Many birders now go afield with a digital SLR and a 400-mm lens around their necks. With the auto-focus feature of digital SLRs, anyone can produce stunning photographs of birds. We can shoot at a high enough resolution that even a bird occupying only a small part of a frame can be cropped to yield a crisp image.

Documentation of birds is so much easier now. It’s quite common to see many eBird reports now with embedded images to support the identification of unusual and even common birds.

Now to the resightings. In early August a great black hawk was sighted in Maine for a few days. A first record for Maine, it was photographed by many.

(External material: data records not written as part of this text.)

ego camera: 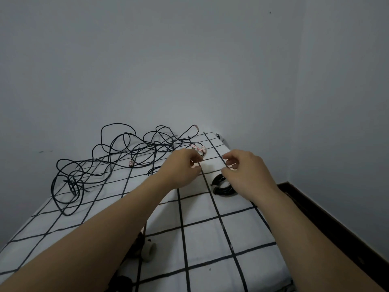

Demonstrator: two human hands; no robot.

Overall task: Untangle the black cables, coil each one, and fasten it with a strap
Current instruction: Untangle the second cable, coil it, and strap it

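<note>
Here the tangled black cables (117, 157) sprawl in loose loops over the far left part of the bed (210, 239), which is covered by a white sheet with a black grid. One loop rises against the grey wall (189, 60) behind. A coiled cable (221, 187) lies on the sheet at the right, partly under the right hand (248, 173). Pink straps (199, 149) sit in a small heap just beyond the hands, near the far edge of the bed.

Both arms reach forward over the sheet. The left hand (183, 169) hovers at the centre with its fingers (194, 159) curled in toward the thumb; whether they pinch anything, I cannot tell. The right hand's fingers are loosely bent, thumb and forefinger apart, with nothing seen between them.

Near the left forearm, a grey roll (149, 252) stands on its edge on the sheet. A dark wooden strip (320, 220) runs along the right side of the bed.
</note>
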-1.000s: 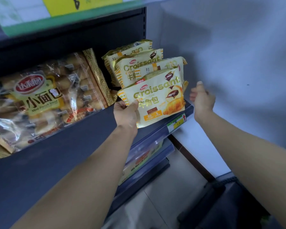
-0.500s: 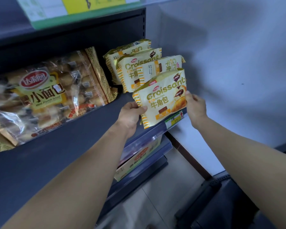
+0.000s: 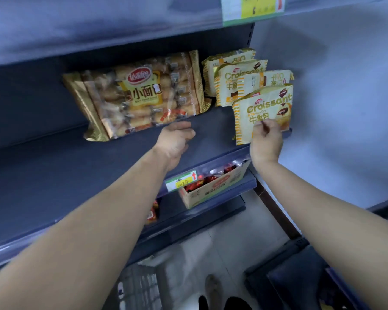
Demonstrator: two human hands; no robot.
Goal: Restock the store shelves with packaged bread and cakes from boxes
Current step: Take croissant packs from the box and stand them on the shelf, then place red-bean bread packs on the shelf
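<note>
A yellow croissant packet [image 3: 259, 108] stands at the front right of the dark shelf [image 3: 54, 166], and my right hand [image 3: 266, 139] grips its lower edge. Behind it lean three more croissant packets [image 3: 235, 79]. My left hand [image 3: 177, 139] hovers over the bare shelf with fingers relaxed, just below a big clear bag of mini French bread [image 3: 141, 97] that leans on the back panel. It holds nothing.
A white wall [image 3: 345, 97] closes the shelf's right end. On the lower shelf stands a cardboard box of red packets [image 3: 213, 186], with a price tag [image 3: 182, 181] on the shelf rail above it. Dark crates [image 3: 300, 276] sit on the floor at lower right.
My left hand has let go of the front croissant packet and moved left toward the bread bag. My right hand has taken hold of the packet's lower edge.
</note>
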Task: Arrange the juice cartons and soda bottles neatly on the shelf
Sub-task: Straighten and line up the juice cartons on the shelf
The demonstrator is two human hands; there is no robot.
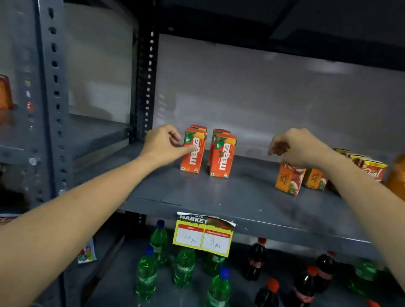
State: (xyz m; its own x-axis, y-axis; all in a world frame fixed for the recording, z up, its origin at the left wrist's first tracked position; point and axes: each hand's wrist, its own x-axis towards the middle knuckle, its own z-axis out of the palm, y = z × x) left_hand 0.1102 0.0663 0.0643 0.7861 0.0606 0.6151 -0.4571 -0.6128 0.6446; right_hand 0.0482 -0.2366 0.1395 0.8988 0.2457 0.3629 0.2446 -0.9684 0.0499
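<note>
Maaza cartons (208, 151) stand upright in two short rows at the shelf (241, 199) rear-left, the left hand (164, 143) touching the front-left one with fingers loosely curled (nothing grasped), the right hand (296, 147) pinching an apple carton (289, 177) top; light, crushable board, so grip side panels.

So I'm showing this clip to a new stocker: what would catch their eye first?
Probably the orange Maaza cartons standing in two short rows mid-shelf, with the left hand touching the nearest one. Next, the right hand hovering over the other juice cartons further right, then the yellow price tag on the shelf edge.
</note>
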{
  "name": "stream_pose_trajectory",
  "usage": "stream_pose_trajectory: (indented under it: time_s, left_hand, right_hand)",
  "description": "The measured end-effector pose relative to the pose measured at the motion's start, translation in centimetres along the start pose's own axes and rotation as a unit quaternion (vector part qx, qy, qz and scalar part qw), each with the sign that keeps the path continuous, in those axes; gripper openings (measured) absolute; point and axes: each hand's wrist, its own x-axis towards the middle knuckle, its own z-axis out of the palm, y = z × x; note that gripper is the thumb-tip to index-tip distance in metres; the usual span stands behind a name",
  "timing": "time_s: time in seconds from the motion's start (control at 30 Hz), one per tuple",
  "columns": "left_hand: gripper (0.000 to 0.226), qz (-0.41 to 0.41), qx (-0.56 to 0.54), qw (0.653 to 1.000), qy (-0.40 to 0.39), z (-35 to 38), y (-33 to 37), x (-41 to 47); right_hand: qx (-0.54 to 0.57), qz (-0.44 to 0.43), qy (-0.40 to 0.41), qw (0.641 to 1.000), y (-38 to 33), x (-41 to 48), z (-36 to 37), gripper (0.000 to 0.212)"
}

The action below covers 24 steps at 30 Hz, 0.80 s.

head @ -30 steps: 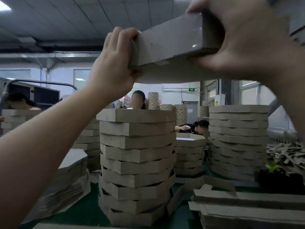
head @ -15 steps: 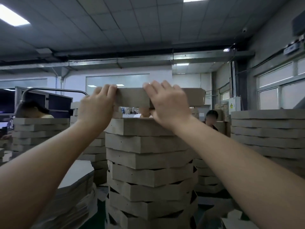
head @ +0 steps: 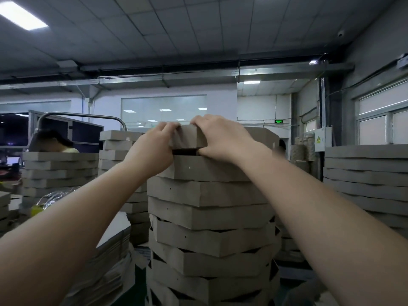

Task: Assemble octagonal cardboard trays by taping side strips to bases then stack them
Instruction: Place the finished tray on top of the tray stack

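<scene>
A grey octagonal cardboard tray [head: 187, 136] sits at the top of a tall stack of trays [head: 209, 217] straight ahead. A thin dark gap shows under its near wall. My left hand [head: 154, 149] grips the tray's near wall from the left, fingers curled over the rim. My right hand [head: 220, 138] grips the same wall just to the right, fingers hooked over the top edge and thumb at the lower edge. Both forearms reach up from the bottom corners.
More tray stacks stand at the right [head: 364, 173], at the left [head: 59, 171] and behind [head: 119, 146]. A pile of flat cardboard sheets [head: 114, 239] lies low on the left. A person [head: 53, 142] works behind the left stack.
The tray came down from high in front of my face onto the top of the stack. My hands moved closer together on its near wall.
</scene>
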Motion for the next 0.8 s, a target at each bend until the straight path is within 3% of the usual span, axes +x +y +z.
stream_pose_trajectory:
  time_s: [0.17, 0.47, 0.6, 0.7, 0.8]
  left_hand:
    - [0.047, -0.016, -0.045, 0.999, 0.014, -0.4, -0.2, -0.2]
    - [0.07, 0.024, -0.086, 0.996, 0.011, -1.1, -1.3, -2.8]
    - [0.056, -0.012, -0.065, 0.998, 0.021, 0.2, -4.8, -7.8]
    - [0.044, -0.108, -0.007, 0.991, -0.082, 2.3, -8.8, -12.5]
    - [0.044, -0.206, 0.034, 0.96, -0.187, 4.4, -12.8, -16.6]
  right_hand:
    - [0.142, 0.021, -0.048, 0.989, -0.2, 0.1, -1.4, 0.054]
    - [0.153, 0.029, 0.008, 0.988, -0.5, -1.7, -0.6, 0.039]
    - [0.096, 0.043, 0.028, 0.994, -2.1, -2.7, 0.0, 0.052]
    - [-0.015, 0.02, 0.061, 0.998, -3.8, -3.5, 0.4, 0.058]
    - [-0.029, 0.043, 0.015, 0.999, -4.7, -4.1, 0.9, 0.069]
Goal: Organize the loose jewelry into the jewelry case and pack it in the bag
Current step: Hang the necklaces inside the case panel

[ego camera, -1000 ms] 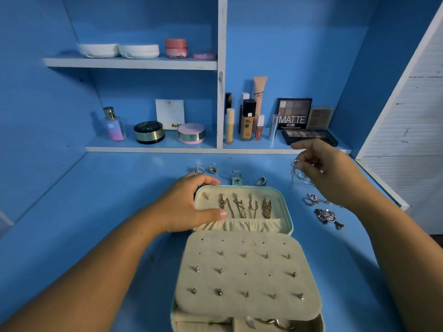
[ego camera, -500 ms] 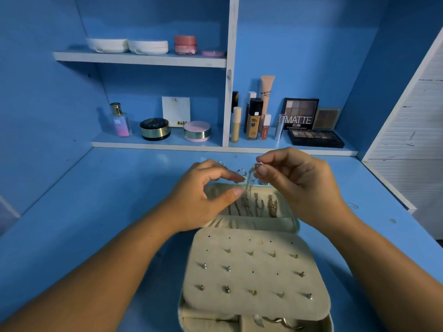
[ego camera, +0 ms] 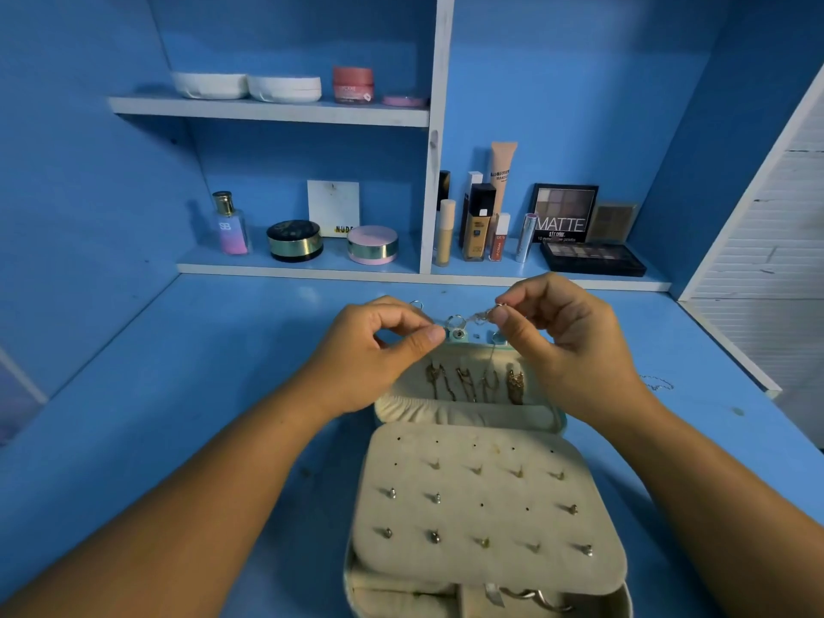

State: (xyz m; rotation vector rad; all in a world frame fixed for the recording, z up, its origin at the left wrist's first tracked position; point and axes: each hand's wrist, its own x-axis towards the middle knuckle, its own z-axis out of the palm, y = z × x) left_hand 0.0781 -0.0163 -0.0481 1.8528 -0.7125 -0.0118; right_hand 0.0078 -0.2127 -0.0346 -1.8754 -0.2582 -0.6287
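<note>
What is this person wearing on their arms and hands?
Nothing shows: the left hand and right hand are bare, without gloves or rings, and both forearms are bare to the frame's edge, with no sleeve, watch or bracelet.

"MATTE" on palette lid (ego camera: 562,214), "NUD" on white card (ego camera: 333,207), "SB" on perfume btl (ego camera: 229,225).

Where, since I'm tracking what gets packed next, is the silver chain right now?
Head view, centre: the silver chain dangles from the right hand's pinch above the lid of the open jewelry case, just right of the left hand.
</note>
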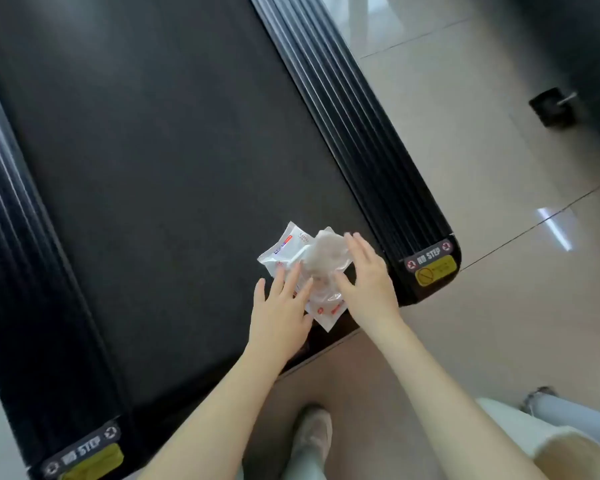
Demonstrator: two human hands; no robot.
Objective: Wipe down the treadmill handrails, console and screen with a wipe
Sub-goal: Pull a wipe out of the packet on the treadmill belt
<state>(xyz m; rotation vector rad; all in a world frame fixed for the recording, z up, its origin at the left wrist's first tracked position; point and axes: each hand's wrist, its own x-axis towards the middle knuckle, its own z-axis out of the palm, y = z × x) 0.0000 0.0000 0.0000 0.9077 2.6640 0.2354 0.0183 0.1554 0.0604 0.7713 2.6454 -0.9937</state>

A great black hawk had been reported from south Texas in late April, where it too was extensively photographed.

Comparisons of the complex underwing feathers indicates a perfect match. The Texas bird and the Maine bird were one and the same.

The roseate spoonbill seen recently for over two weeks in Dover-Foxcroft finally departed. Photographs of the bird showed a puncture hole in the upper bill, likely courtesy of an egret or heron when the spoonbill was a nestling. Guess what? A roseate spoonbill appeared in coastal Connecticut on Sept. 19. It has a puncture hole in the same place as our bird, another reoccurrence made possible by digital photography. Furthermore, the same bird was seen in early August in Walkill, New York.